Penggunaan pasta gigi yang tepat juga berpengaruh terhadap hasil yang diperoleh.

Berikut langkah-langkah yang disarankan:

  1. Sikat gigi minimal dua kali sehari.
  2. Gunakan sikat gigi berbulu lembut.
  3. Sikat gigi selama dua menit.
  4. Bersihkan seluruh permukaan gigi secara merata.
  5. Jangan menyikat gigi terlalu keras.
  6. Gunakan benang gigi untuk membersihkan sela-sela gigi.
  7. Berkumur dengan obat kumur yang mengandung fluoride jika diperlukan.

Untuk gigi sensitif, beberapa dokter gigi juga menyarankan mengoleskan sedikit pasta gigi sensitif langsung pada area yang ngilu sebelum tidur.

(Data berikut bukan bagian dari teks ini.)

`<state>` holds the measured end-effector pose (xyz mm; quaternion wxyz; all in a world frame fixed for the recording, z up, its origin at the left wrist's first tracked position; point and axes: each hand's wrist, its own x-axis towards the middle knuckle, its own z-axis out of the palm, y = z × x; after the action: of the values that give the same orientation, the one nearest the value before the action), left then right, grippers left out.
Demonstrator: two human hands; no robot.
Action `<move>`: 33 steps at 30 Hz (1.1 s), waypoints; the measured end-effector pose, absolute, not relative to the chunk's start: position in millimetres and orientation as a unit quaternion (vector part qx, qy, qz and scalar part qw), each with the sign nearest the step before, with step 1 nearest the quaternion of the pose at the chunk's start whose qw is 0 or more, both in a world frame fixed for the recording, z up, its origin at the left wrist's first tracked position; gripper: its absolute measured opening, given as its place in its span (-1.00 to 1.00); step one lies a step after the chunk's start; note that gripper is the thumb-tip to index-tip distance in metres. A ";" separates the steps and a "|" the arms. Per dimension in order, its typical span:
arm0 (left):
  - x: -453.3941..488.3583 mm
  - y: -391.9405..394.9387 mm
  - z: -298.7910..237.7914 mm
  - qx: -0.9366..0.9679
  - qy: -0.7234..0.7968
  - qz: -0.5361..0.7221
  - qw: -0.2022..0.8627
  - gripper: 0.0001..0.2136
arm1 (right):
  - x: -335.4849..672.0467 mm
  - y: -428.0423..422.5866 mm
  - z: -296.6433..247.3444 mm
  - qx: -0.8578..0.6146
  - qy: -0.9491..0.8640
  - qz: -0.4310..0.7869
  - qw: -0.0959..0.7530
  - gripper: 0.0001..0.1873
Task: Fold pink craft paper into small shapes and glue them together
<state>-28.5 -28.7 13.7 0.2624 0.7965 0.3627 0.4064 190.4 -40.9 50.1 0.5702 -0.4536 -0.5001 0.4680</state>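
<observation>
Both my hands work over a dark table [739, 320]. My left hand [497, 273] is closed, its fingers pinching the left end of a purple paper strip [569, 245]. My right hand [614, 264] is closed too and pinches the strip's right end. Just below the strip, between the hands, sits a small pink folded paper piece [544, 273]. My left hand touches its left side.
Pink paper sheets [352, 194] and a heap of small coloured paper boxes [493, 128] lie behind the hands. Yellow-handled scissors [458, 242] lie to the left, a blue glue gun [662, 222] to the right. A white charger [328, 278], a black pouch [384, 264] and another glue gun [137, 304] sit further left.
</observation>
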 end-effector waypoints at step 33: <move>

Kapan Harus ke Dokter Gigi?

Meskipun pasta gigi dapat membantu mengurangi gejala, ada beberapa kondisi yang memerlukan pemeriksaan dokter gigi, seperti:

  • Rasa ngilu yang tidak kunjung hilang
  • Lubang gigi terlihat jelas
  • Nyeri saat menggigit makanan
  • Gusi bengkak atau berdarah
  • Muncul bau mulut yang menetap
  • Gigi terasa berdenyut

Penanganan lebih lanjut seperti penambalan, perawatan saluran akar, atau tindakan lainnya mungkin diperlukan untuk mengatasi penyebab utama masalah gigi.

Kesimpulan

Pasta gigi untuk gigi berlubang dan ngilu dapat menjadi solusi pendukung untuk menjaga kesehatan gigi sekaligus membantu mengurangi rasa tidak nyaman akibat sensitivitas. Kandungan seperti fluoride, potassium nitrate, dan stannous fluoride berperan penting dalam melindungi enamel serta meredakan ngilu pada gigi sensitif.

Meski demikian, perlu dipahami bahwa pasta gigi tidak dapat memperbaiki lubang gigi yang sudah terbentuk. Oleh karena itu, menjaga kebersihan mulut, membatasi konsumsi makanan manis, dan rutin memeriksakan gigi ke dokter merupakan langkah terbaik untuk mencegah kerusakan yang lebih serius. Dengan perawatan yang tepat, kesehatan gigi dapat tetap terjaga dan aktivitas sehari-hari pun menjadi lebih nyaman.